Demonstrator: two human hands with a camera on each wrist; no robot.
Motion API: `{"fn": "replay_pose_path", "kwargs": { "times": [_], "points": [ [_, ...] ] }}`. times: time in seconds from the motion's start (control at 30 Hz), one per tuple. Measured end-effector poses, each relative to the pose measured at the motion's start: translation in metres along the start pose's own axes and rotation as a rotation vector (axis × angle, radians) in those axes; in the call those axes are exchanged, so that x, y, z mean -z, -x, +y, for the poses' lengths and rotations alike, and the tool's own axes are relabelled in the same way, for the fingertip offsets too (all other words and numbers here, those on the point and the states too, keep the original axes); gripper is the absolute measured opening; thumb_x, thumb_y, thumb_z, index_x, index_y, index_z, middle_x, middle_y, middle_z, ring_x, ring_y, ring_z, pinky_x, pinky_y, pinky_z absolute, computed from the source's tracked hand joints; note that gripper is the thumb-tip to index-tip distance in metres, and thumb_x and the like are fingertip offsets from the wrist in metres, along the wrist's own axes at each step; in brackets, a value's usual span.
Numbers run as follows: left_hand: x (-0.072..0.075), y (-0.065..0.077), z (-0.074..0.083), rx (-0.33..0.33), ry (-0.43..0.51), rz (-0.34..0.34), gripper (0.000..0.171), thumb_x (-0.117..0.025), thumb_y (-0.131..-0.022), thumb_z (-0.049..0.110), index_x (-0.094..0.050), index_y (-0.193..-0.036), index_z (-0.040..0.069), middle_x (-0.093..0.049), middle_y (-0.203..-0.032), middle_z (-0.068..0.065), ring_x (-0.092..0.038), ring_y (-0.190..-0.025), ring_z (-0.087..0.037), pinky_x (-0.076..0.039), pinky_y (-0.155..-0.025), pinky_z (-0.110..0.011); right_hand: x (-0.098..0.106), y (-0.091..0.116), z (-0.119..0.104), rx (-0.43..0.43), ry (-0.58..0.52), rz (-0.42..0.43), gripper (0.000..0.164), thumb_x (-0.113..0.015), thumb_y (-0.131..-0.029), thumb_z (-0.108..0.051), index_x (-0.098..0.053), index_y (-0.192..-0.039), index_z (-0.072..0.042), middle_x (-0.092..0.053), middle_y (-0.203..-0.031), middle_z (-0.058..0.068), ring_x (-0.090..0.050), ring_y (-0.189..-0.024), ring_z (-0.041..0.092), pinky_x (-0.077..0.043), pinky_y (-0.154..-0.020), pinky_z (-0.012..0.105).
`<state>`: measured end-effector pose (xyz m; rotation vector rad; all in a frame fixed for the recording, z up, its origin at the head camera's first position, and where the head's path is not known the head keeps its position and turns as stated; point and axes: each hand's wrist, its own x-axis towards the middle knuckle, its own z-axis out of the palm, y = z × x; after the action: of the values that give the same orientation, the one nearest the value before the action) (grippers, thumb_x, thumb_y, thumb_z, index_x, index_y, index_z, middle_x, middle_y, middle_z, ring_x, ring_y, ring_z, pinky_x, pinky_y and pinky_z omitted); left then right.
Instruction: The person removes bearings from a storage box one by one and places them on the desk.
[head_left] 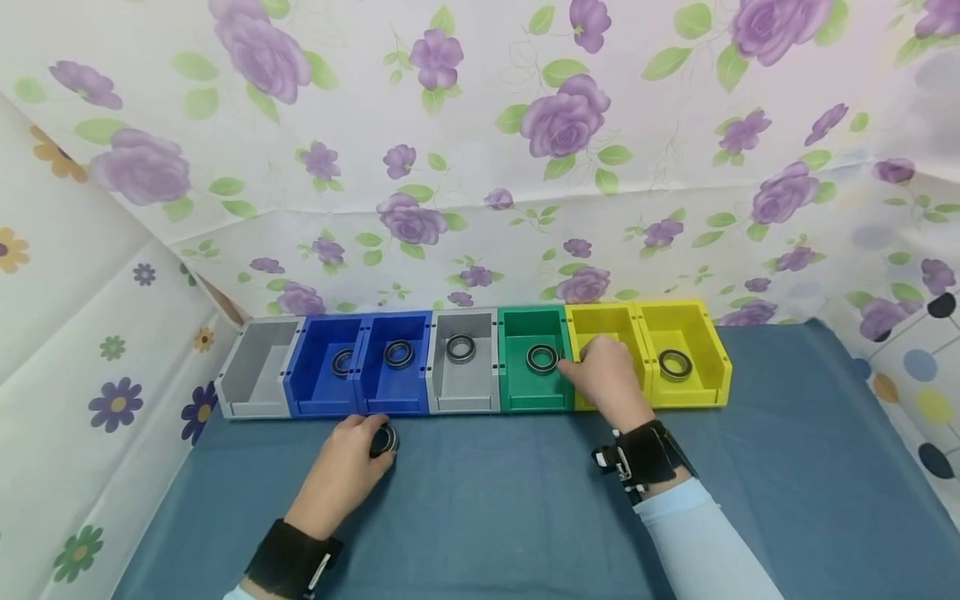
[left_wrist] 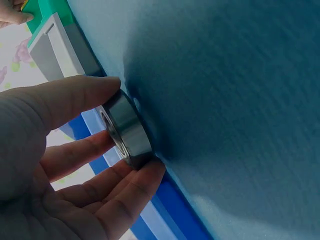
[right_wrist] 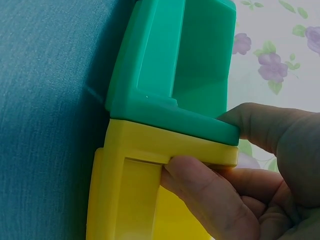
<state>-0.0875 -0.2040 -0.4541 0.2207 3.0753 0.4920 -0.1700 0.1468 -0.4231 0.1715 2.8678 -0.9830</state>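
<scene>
My left hand (head_left: 341, 468) pinches a metal ball bearing (left_wrist: 131, 131) between thumb and fingers, on edge, close to the blue cloth and just in front of the blue bins (head_left: 390, 407). My right hand (head_left: 606, 379) is at the border of the green bin (head_left: 534, 401) and the left yellow bin (head_left: 596, 318). In the right wrist view its thumb lies on the green side and its fingers on the yellow side, pinching the two adjoining walls. A bearing (head_left: 542, 358) lies in the green bin, left of that thumb.
Bins stand side by side along the back of the blue cloth (head_left: 487, 508). More bearings lie in the two blue bins, the middle grey bin (head_left: 461, 402) and the right yellow bin (head_left: 686, 396). A grey bin (head_left: 257, 408) ends the row at left. Flowered sheeting (head_left: 465, 167) hangs behind.
</scene>
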Motion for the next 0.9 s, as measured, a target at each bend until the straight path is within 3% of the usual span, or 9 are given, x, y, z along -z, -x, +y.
{"fn": "replay_pose_path", "kwargs": {
  "times": [0.47,0.63,0.73,0.9],
  "points": [
    [-0.005,-0.001,-0.002,-0.016,-0.063,-0.021,0.045,-0.072,-0.079,0.021,-0.059,-0.118,0.004,-0.057,-0.108,-0.016,-0.052,-0.101,-0.03,-0.045,-0.082,-0.046,-0.001,0.001,0.002,0.018,0.0,0.015,0.045,-0.068,-0.082,-0.036,-0.044,-0.054,-0.01,-0.032,-0.047,-0.002,-0.036,-0.039,0.014,-0.027,-0.038,0.024],
    [-0.001,0.001,-0.001,-0.014,-0.058,-0.02,0.045,-0.072,-0.08,0.023,-0.059,-0.118,0.005,-0.057,-0.109,-0.016,-0.053,-0.102,-0.03,-0.045,-0.082,-0.047,-0.002,0.0,0.002,0.024,0.001,0.02,0.046,-0.068,-0.082,-0.037,-0.044,-0.053,-0.01,-0.032,-0.046,-0.002,-0.036,-0.039,0.014,-0.026,-0.038,0.024],
    [0.008,0.0,-0.003,-0.045,-0.043,0.048,0.038,-0.069,-0.083,0.024,-0.061,-0.116,0.005,-0.059,-0.106,-0.014,-0.054,-0.099,-0.03,-0.046,-0.079,-0.047,-0.002,0.0,0.002,0.023,-0.001,0.015,0.046,-0.068,-0.082,-0.038,-0.044,-0.053,-0.01,-0.033,-0.046,-0.002,-0.037,-0.039,0.014,-0.027,-0.038,0.024],
    [0.028,-0.011,-0.015,-0.093,-0.013,0.257,0.031,-0.058,-0.09,0.016,-0.058,-0.119,0.004,-0.058,-0.11,-0.015,-0.054,-0.1,-0.032,-0.046,-0.079,-0.049,-0.001,0.001,0.001,0.008,-0.004,0.011,0.046,-0.068,-0.082,-0.038,-0.046,-0.054,-0.009,-0.034,-0.047,-0.002,-0.038,-0.039,0.015,-0.027,-0.038,0.024]
  ]
}}
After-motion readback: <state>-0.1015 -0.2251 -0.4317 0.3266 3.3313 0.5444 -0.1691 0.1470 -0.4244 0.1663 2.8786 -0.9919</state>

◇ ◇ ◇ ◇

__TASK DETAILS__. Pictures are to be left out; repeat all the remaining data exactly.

__RESULT FOR THIS EXERCISE__.
Demonstrator: two human hands with a camera on each wrist; no robot.
Motion API: `{"fn": "replay_pose_path", "kwargs": { "times": [_], "points": [ [_, ...] ] }}`. times: time in seconds from the motion's start (control at 30 Hz), one per tuple. Measured end-effector poses, each relative to the pose measured at the motion's start: translation in metres along the start pose's own axes and rotation as a rotation vector (axis × angle, radians) in those axes; in the call those axes are exchanged, so that x, y, z mean -z, -x, +y, for the poses' lengths and rotations alike, and the tool's own axes are relabelled in the same way, for the fingertip offsets too (all other words and numbers here, those on the point and the states too, keep the original axes); gripper is the absolute measured opening; thumb_x, thumb_y, thumb_z, index_x, index_y, index_z, middle_x, middle_y, middle_z, ring_x, ring_y, ring_z, pinky_x, pinky_y, pinky_z absolute, computed from the source's tracked hand joints; note that gripper is the thumb-tip to index-tip distance in metres, and thumb_x and the like are fingertip offsets from the wrist in metres, along the wrist's own axes at each step; in brackets, a value's usual span.
Numbers run as follows: left_hand: x (-0.072..0.075), y (-0.065..0.077), z (-0.074..0.083), rx (-0.33..0.33), ry (-0.43..0.51), rz (-0.34..0.34), gripper (0.000..0.171), thumb_x (-0.117..0.025), thumb_y (-0.131..-0.022), thumb_z (-0.049..0.110), index_x (-0.094..0.050), index_y (-0.193..-0.036), index_z (-0.040..0.069), middle_x (-0.093..0.049), middle_y (-0.203..-0.032), middle_z (-0.068..0.065), ring_x (-0.092..0.038), ring_y (-0.190..-0.025), ring_z (-0.087..0.037), pinky_x (-0.076..0.039), pinky_y (-0.155..-0.025), pinky_z (-0.110..0.011); right_hand: x (-0.098..0.106), y (-0.091..0.116), z (-0.119..0.104), rx (-0.43..0.43), ry (-0.58..0.52), rz (-0.42..0.43), gripper (0.000..0.164), thumb_x (-0.113..0.015), thumb_y (-0.131..-0.029), thumb_z (-0.108..0.051), index_x (-0.098..0.053), index_y (-0.192..-0.039), index_z (-0.072..0.042), middle_x (-0.092..0.053), middle_y (-0.203..-0.031), middle_z (-0.058..0.068), ring_x (-0.090..0.050), ring_y (-0.189..-0.024), ring_z (-0.041..0.092), pinky_x (-0.077..0.043), pinky_y (-0.154..-0.020), pinky_z (-0.012..0.105).
`<state>`: measured end-effector pose (xyz m; rotation vector rad; all in a frame fixed for the recording, z up, its origin at the head camera's first position, and where the head's path is not known the head keeps its position and turns as stated; point and axes: each hand's wrist, its own x-axis towards the middle knuckle, its own z-axis out of the palm, y = z × x; after the action: of the values that give the same orientation, the one nearest the value before the action) (grippers, thumb_x, thumb_y, thumb_z, index_x, index_y, index_z, middle_x, middle_y, middle_z, ring_x, ring_y, ring_z, pinky_x, pinky_y and pinky_z omitted); left then right.
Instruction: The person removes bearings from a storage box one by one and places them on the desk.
[head_left] 
[left_wrist] 
[right_wrist] 
<state>-0.0875 -0.2040 -0.4541 0.2207 3.0753 0.4920 -0.1700 0.1468 -0.4231 0.1715 2.8678 -0.9830</state>
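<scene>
My left hand (head_left: 341, 468) pinches a metal ball bearing (left_wrist: 131, 131) between thumb and fingers, on edge, close to the blue cloth and just in front of the blue bins (head_left: 390, 407). My right hand (head_left: 606, 379) is at the border of the green bin (head_left: 534, 401) and the left yellow bin (head_left: 596, 318). In the right wrist view its thumb lies on the green side and its fingers on the yellow side, pinching the two adjoining walls. A bearing (head_left: 542, 358) lies in the green bin, left of that thumb.
Bins stand side by side along the back of the blue cloth (head_left: 487, 508). More bearings lie in the two blue bins, the middle grey bin (head_left: 461, 402) and the right yellow bin (head_left: 686, 396). A grey bin (head_left: 257, 408) ends the row at left. Flowered sheeting (head_left: 465, 167) hangs behind.
</scene>
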Motion for the next 0.9 s, as measured, a target at each bend until the straight path is within 3% of the usual span, or 9 are given, x, y, z along -z, -x, +y.
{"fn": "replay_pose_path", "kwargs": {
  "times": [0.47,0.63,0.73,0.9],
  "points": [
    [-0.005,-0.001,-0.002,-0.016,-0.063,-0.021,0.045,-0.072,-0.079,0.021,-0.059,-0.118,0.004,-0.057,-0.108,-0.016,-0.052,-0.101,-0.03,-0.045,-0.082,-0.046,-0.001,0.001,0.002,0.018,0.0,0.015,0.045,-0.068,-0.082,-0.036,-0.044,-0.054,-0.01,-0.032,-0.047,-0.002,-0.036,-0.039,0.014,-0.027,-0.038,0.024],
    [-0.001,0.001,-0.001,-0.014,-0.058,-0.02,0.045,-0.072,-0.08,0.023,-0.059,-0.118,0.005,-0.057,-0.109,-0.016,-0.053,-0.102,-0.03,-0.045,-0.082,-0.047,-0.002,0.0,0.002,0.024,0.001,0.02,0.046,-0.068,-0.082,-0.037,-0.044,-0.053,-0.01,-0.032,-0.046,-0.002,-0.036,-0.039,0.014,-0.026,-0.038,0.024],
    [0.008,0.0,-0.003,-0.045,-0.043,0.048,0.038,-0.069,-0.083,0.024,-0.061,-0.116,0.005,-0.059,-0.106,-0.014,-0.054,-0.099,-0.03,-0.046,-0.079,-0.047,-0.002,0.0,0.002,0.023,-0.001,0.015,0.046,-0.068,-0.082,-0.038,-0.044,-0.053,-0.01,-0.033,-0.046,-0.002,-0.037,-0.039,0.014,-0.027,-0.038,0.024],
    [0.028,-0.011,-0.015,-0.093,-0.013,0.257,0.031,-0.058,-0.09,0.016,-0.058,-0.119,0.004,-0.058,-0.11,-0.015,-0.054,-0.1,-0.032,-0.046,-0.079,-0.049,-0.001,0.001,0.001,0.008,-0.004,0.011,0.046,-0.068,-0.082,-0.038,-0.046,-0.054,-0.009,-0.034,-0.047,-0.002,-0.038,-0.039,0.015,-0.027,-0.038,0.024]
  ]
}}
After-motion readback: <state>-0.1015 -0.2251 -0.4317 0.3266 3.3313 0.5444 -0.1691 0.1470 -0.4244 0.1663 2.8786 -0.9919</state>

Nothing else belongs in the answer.